┌──
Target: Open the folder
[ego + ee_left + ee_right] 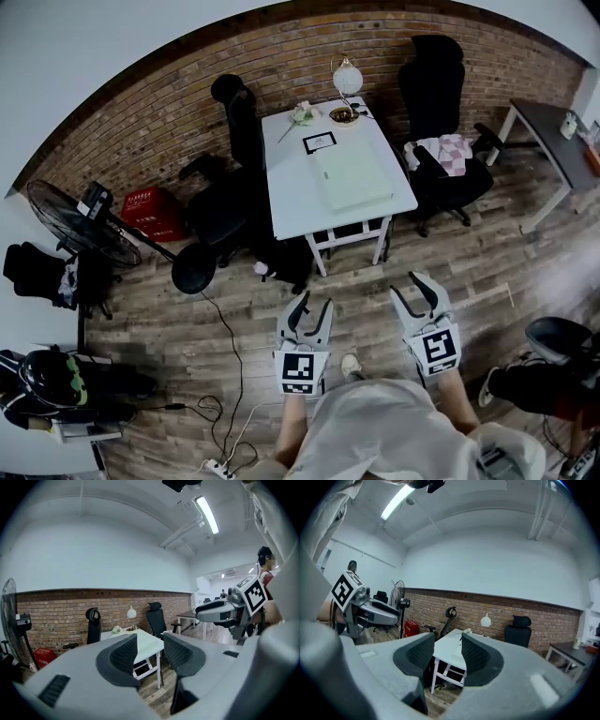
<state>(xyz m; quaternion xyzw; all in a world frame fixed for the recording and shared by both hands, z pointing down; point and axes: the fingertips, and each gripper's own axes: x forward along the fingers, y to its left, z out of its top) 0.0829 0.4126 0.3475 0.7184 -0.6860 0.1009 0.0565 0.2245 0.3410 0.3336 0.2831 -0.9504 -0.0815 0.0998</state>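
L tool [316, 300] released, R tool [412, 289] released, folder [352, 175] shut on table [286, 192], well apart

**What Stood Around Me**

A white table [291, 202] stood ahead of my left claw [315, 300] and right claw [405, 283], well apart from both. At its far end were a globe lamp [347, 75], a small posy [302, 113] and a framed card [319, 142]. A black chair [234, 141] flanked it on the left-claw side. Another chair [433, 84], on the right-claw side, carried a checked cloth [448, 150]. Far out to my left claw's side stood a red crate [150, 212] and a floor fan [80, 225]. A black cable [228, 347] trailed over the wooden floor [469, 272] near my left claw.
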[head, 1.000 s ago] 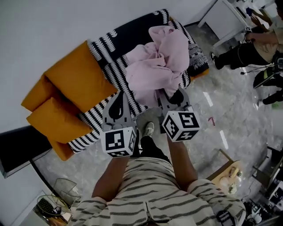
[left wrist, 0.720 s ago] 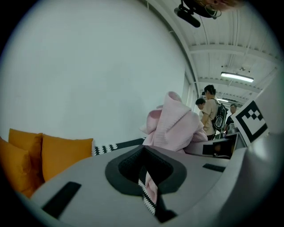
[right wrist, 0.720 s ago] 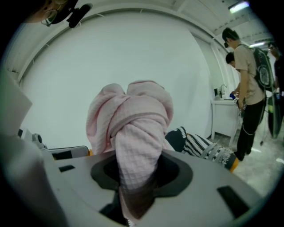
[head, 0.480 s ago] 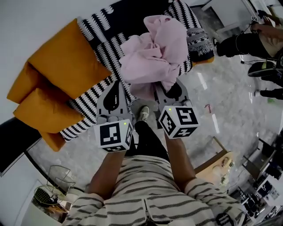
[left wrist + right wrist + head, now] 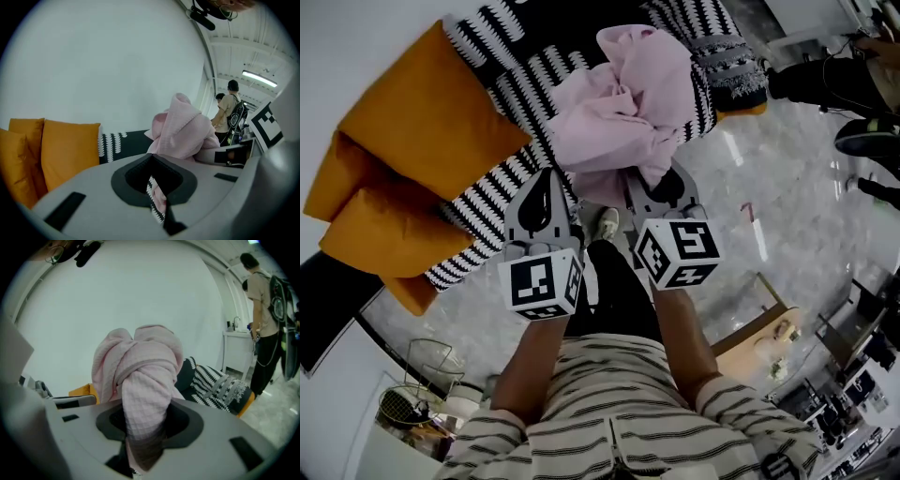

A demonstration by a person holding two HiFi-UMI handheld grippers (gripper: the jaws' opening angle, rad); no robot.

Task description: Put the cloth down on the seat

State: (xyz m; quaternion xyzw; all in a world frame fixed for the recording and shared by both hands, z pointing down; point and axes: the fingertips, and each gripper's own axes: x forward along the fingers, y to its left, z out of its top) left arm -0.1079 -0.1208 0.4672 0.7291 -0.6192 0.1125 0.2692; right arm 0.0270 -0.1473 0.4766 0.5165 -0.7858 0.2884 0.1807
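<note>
Above the seat — cloth clamped in right hand-held gripper.

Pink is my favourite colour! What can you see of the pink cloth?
The pink cloth looks soft, with a small waffle-square weave. It is crumpled into a twisted lump, not spread flat. One end is pinched in the right gripper, and the lump stands up over the black-and-white seat cover.
</note>
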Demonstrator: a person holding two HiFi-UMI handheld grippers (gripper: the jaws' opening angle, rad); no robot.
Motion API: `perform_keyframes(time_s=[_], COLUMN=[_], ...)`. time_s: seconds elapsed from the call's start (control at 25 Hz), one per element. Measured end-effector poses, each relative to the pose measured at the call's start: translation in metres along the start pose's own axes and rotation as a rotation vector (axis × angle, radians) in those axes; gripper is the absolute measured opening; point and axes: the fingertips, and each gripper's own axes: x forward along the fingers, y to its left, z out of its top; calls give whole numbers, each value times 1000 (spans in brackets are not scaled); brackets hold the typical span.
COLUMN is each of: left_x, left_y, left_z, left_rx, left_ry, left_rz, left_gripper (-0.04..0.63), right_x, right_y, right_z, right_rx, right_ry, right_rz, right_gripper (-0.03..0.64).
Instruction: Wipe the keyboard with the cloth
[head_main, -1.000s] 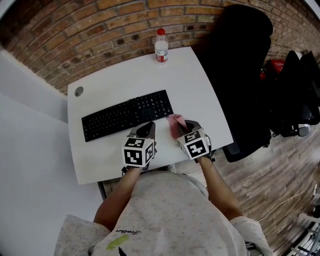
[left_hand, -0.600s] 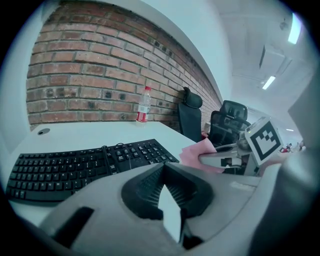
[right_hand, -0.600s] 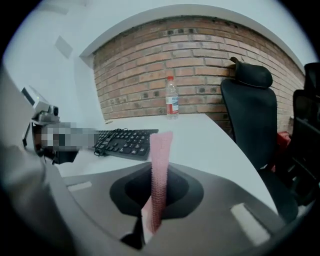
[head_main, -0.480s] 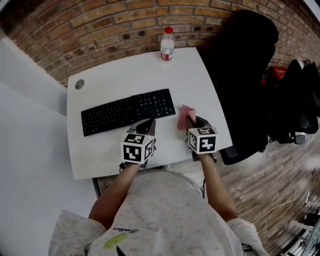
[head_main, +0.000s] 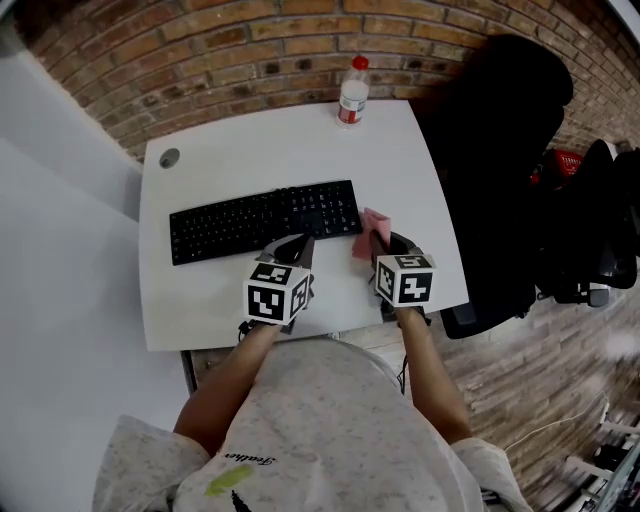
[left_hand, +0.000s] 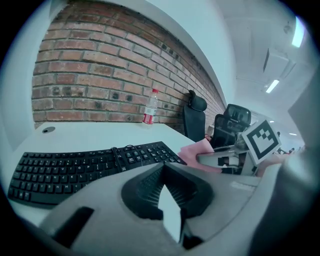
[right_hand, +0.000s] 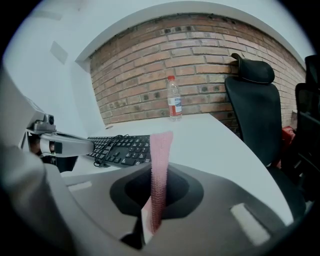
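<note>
A black keyboard (head_main: 262, 222) lies across the white desk (head_main: 270, 150). My right gripper (head_main: 379, 240) is shut on a pink cloth (head_main: 371, 232), which stands up just off the keyboard's right end. In the right gripper view the cloth (right_hand: 161, 150) sticks up from between the jaws of that gripper (right_hand: 159, 172), with the keyboard (right_hand: 125, 147) ahead to the left. My left gripper (head_main: 296, 244) hovers at the keyboard's near edge, shut and holding nothing. In the left gripper view its tips (left_hand: 164, 167) meet before the keyboard (left_hand: 85, 165), and the cloth (left_hand: 200, 150) shows to the right.
A plastic water bottle (head_main: 352, 92) stands at the desk's far edge. A cable hole (head_main: 168, 157) is at the far left corner. A black office chair (head_main: 495, 150) stands right of the desk. A brick wall (head_main: 250, 50) runs behind it.
The right gripper has lifted the cloth a little and drawn it slightly right of the keyboard's end. The left gripper has stayed at the keyboard's near edge. The head view has shifted.
</note>
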Motion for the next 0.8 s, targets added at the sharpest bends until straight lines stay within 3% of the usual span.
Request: perform_keyframes(time_s=[0.8], left_x=[-6], left_y=[25], left_z=[-3], left_rx=[-74], left_ry=[-9], left_rz=[80], left_gripper=[-6], right_x=[27], right_y=[5], right_z=[24], right_rx=[-14], right_ry=[7], right_rz=[82], right_gripper=[23])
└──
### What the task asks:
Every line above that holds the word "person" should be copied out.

### Exercise solution:
A demonstration by a person holding two HiFi-UMI handheld grippers (gripper: the jaws' opening angle, rad); no robot.
Demonstrator: a person holding two HiFi-UMI handheld grippers (gripper: the jaws' opening angle, rad); no robot.

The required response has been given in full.